U2HD: Andy Burns On The New U2 360 DVD/Blu-Ray

I tend to believe that the way you respond to a concert DVD should directly correlate to how you felt about the actual concert, should you have attended said experience. For instance, when it comes to U2 I absolutely love the Zoo TV concert that first hit video back in the mid 90’s. Makes sense since that was the first U2 tour that I experienced and which left an indelible mark on my 15 year old self. The Popmart Live In Mexico set is a lot of sizzle, and while the ambition is there, the steak isn’t nearly as satiating as the previous tour. The various sets that captured the band’s tour in support of 2000’s All That You Can’t Leave Behind show the band aiming to recapture their standing as the biggest band on the planet, but the lack of a cohesive set list has always marred that tour and the videos that came out of them for me.

It was on 2004’s Vertigo tour that U2 firmly and unequivocally were back on top, and both the Live In Chicago DVD and the stunning U23D film capture the absolute majesty of the band’s live performance. I saw four shows on that particular tour, and while they all featured similar set lists and show pieces, the passion behind the performances and the immaculately tailored set list made it U2’s finest since Zoo TV. Which brings us to the recently released U2 360 at The Rose Bowl, filmed last October in front of nearly 100,000 fans as the band toured in support of 2009’s No Line On The Horizon. With their open concept stage, U2 made a real point for this tour to make the people sitting in the worst seats in the building feel as involved in the concert as those right up against the stage. Having experienced U2 360 from both vantage points, I’d say they succeeded. But how does that live experience translate to home viewing?
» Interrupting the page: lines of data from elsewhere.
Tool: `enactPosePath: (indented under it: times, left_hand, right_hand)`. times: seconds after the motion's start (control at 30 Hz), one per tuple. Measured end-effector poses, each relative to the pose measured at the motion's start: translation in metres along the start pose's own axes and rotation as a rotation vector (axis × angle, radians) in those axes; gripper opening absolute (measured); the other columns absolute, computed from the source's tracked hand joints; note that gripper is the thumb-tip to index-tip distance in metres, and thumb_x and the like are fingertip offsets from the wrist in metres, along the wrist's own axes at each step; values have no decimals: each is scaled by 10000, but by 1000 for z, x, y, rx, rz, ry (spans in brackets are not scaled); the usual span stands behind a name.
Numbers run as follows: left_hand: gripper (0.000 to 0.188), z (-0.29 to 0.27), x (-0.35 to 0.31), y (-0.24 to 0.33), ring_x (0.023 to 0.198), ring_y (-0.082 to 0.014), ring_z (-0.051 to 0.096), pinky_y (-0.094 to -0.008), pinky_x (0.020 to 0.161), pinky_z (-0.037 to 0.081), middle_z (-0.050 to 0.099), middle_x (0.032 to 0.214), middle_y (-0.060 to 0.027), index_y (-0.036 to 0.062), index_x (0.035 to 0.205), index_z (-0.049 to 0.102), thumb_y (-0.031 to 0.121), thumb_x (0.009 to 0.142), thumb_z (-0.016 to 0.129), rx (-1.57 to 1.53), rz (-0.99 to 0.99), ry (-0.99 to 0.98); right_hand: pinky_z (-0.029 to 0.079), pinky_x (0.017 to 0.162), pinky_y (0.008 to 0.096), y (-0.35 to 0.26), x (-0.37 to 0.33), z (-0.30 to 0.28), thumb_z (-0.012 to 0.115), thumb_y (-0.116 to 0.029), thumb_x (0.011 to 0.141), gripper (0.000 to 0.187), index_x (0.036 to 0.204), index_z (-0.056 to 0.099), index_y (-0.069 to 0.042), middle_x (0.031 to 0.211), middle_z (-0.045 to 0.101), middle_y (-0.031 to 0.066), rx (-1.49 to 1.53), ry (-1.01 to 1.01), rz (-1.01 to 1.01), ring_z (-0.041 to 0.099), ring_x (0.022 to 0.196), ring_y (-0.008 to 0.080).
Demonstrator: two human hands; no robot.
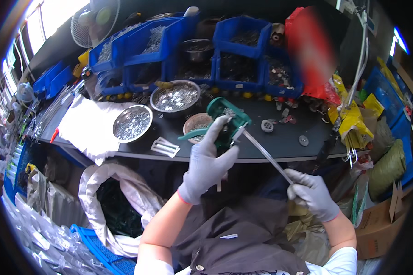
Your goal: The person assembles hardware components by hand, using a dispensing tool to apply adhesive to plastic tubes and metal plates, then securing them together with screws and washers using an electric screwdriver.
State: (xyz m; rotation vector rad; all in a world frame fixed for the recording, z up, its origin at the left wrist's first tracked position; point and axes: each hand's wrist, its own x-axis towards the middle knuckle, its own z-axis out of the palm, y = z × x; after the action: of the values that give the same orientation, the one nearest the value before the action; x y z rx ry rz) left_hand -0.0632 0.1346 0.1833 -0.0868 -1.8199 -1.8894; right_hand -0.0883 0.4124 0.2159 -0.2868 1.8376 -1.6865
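Over the front edge of the dark worktable, my gloved left hand is closed round a green caulking gun, with its green lever pointing left. A straight metal rod slants from the gun down to the right. My gloved right hand has its fingers closed on the rod's lower end. Behind the gun, partly covered by it, stands a small reddish bowl of small parts. A white slotted piece lies left of my left hand. What my left palm covers cannot be seen.
Steel bowls of small metal parts stand on the table beside a white cloth. Blue bins line the back. Red and yellow bags are at the right. Below the table are a white sack and a cardboard box.
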Motion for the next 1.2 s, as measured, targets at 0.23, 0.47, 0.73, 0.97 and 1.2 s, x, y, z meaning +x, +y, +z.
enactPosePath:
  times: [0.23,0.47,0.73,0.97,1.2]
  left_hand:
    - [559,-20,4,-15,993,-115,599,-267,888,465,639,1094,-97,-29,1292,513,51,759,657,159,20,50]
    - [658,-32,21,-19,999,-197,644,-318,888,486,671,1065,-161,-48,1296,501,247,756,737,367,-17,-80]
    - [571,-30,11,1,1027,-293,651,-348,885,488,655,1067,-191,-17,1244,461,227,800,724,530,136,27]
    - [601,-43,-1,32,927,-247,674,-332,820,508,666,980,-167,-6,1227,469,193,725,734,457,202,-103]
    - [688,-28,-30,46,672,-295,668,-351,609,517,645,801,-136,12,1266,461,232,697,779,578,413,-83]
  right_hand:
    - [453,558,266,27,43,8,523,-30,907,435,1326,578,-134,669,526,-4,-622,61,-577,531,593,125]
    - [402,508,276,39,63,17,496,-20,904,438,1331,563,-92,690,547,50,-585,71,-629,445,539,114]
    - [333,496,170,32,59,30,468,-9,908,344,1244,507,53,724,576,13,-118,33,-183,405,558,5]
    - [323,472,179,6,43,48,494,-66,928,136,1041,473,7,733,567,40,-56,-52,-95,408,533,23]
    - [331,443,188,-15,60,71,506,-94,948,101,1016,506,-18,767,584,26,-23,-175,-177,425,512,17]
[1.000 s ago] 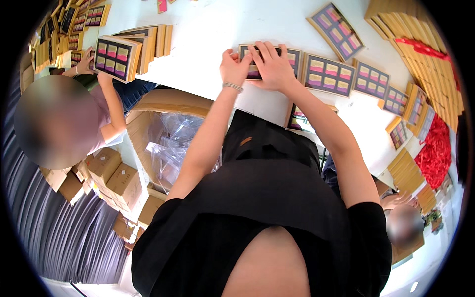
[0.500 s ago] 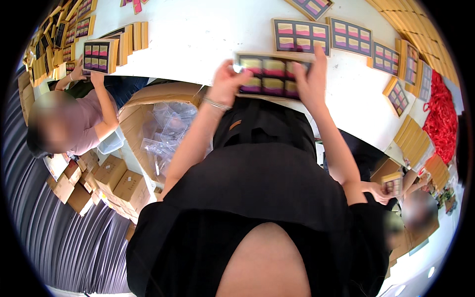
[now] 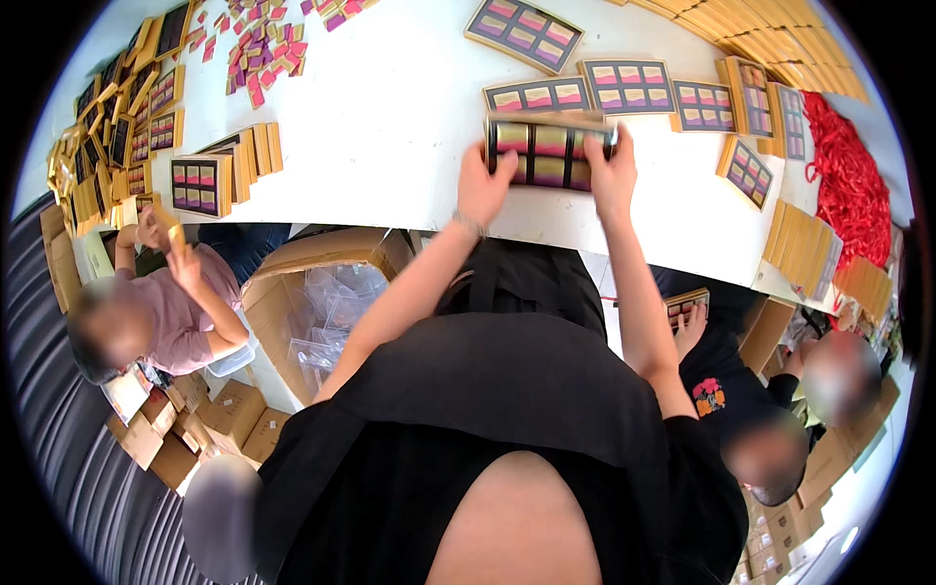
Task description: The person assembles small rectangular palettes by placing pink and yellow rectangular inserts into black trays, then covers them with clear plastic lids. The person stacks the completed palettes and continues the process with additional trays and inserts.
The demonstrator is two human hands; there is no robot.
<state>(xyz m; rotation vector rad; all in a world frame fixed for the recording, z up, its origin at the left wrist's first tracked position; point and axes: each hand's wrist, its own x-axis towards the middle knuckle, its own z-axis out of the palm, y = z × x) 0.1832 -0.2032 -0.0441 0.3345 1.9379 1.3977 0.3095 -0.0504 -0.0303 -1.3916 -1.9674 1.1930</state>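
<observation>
While our left hand (image 3: 483,190) pinches left end of six-compartment box (image 3: 548,156), thumb over its face, our right hand (image 3: 613,178) pinches right end likewise. Box held over white table (image 3: 390,136), near its front edge, face tilted toward us: black dividers, gold rim, two rows of yellow-gold, pink and purple packets (image 3: 550,143), blurred. Just beyond it, matching boxes (image 3: 629,86) rest on table; farther off, at left, we see small loose pieces (image 3: 257,76), pink and purple.

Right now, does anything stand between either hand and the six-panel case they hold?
Nothing visible: the left hand and right hand hold the dark six-panel case directly by its ends. Past its far edge, another case lies on the white table, partly hidden behind it.
</observation>
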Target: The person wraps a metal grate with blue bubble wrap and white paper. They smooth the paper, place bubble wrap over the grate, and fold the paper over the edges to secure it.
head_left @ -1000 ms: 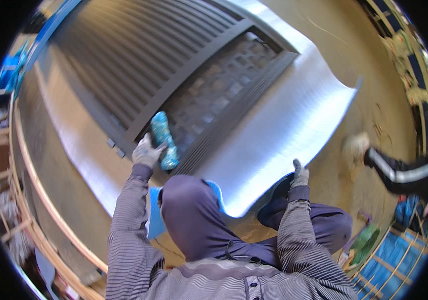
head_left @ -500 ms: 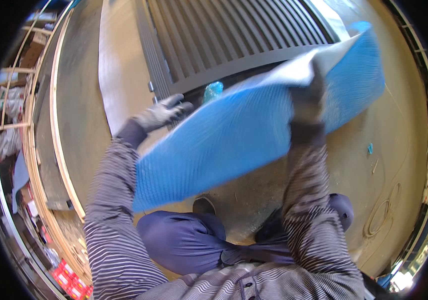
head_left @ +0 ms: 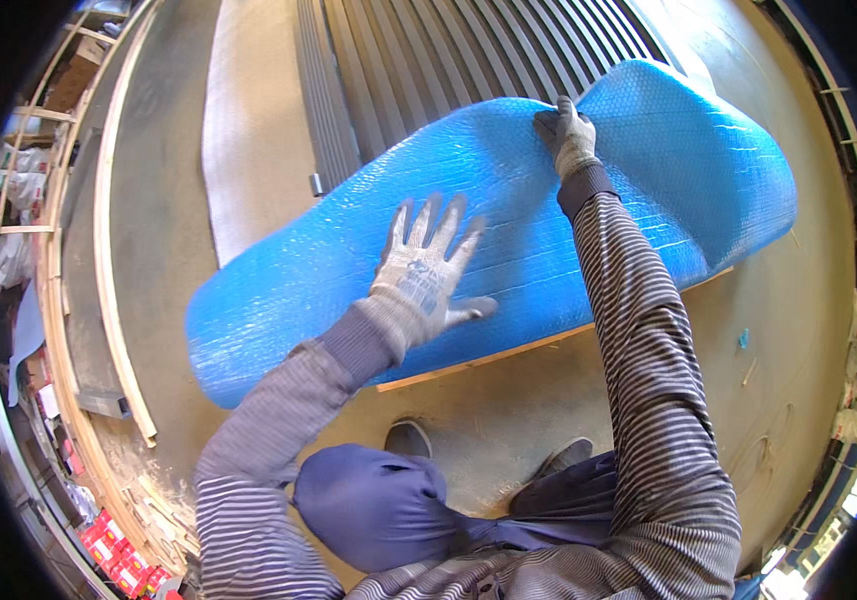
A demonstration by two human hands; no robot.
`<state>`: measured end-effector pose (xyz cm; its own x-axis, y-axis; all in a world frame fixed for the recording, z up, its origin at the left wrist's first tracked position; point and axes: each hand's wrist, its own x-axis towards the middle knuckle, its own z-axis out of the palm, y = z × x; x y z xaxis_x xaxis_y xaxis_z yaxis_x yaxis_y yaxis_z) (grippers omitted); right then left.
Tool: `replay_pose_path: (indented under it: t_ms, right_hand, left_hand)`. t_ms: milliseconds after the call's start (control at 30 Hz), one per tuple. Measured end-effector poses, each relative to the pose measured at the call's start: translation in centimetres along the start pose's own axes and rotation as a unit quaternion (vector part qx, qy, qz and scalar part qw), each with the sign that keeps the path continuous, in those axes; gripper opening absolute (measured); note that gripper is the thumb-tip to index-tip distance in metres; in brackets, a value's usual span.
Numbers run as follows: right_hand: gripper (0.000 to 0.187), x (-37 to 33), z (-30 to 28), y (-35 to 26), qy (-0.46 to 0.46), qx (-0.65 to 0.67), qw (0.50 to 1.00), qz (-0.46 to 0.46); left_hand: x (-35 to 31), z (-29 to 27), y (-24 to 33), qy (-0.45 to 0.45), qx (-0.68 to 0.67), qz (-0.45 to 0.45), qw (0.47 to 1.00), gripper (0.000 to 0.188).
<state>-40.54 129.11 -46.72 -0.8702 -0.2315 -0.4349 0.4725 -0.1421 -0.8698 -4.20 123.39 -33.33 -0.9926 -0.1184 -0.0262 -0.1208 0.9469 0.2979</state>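
A wide sheet of blue bubble wrap [head_left: 338, 270] drapes over the near end of a dark slatted metal panel [head_left: 428, 70] on the floor. With fingers spread, my gloved left hand [head_left: 421, 277] lies over the sheet left of its middle; no grip shows. My gloved right hand [head_left: 570, 135] pinches the far edge of the bubble wrap, which puckers around it. Under the sheet's near edge a strip of wood [head_left: 493, 362] peeks out. The panel's near end is hidden beneath the sheet.
Pale sheeting [head_left: 233, 130] lies left of the panel. Long wooden battens [head_left: 113, 230] and shelving run along the left, with red boxes [head_left: 126, 555] at lower left. To the right, a small turquoise scrap [head_left: 743, 339] is on the floor.
The bubble wrap has come down from a lifted, tilted position and spread over the panel's end. My left hand has moved from the panel's corner onto the sheet. The turquoise bundle is now covered.
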Motion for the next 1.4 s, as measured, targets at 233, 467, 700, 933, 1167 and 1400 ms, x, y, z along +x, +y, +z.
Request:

Directed by Tom Kruger, the same man who directed U23D, and first streamed live on YouTube, this new DVD/Blu-Ray set looks and sounds great. It’s certainly the band’s most cinematic offering for the home market (U23D won’t be released for purchase until there’s a viable 3D home experience, so I’ve read”). There’s lots of great camera angles and movement and you truly feel the magnitude of the entire concert. You’re also placed right up onstage with the band with lots of close-ups, which gives you clear shots of the band smiling at one another throughout the performance. Love them or hate them, I think that moving into their fourth decade, it’s clear that U2 remains a band of friends and not co-workers like so many others have become. The sound is top notch, but it did leave me hoping that U2 would finally release a live album proper, since it’s been more than 20 years since Rattle and Hum.

Which brings us to the songs themselves, the meat of this particular live set. Since the tour coincided with the release of No Line Of The Horizon, it makes sense that the set would be full of tracks from that album. And while No Line…wasn’t the commercial success many expected it to be, there’s no question watching the crowd reaction that the song’s have legs. Highlight’s include “Magnificent”, a remixed version of “I Know I’ll Go Crazy If I Don’t Go Crazy Tonight”, the anthemic “Unknown Caller”, complete with lyrics supplied for audience singalong, and the show closing “Moment Of Surrender” (one of the band’s greatest moments from any album). As for the back catalgoue, usual set pieces like “Where The Streets Have No Name”, “Sunday Bloody Sunday”, “Beautiful Day” and “Until The End Of The World” are mixed in with rarities like “The Unforgettable Fire”, “Ultraviolet (Light My Way)” and “In A Little While”. While the songs are all strong, the DVD/Blu-Ray falls short in the same way that the live experience did in some ways.

The best U2 tours that I’ve seen (Zoo TV, Vertigo) are in many ways like multi-act plays that tell a story. In the case of the Vertigo tour, the third act allowed the band’s politics to be front and centre in a way that made sense (“Love and Peace Or Else” –> “Sunday Bloody Sunday” –>”Bullet The Blue Sky” is as perfect a three song set as the band could have). But during the U2 360 tour, I really couldn’t find the rhythmn or story. Rather, it was just a collection of the band’s songs. There’s nothing wrong with that, but it really does pale compared to what they’ve achieved in the past. Bigger doesn’t necessarily mean better. Further to that, the band’s big political statements during “Walk On” and “One” seem forced in. There’s no lead up or flow; instead, they’re almost forced in so that there could be some sort of broader statement placed into the tour. It’s the sort of the thing that gives Bono haters (and fans who think of U2 as simply a pop band) reason to complain. While I’m all for the band waving the white flag for their causes, I wish they would have crafted a set list that would have led to these moments rather than just sort of forcing them in there.

In the end, I walked away from watching the U2 360 Blu-Ray the same way that I did from the tour. It’s highly enjoyable, with plenty of great performances and stunning visuals, but lacks that special something that made U2’s best tours so memorable.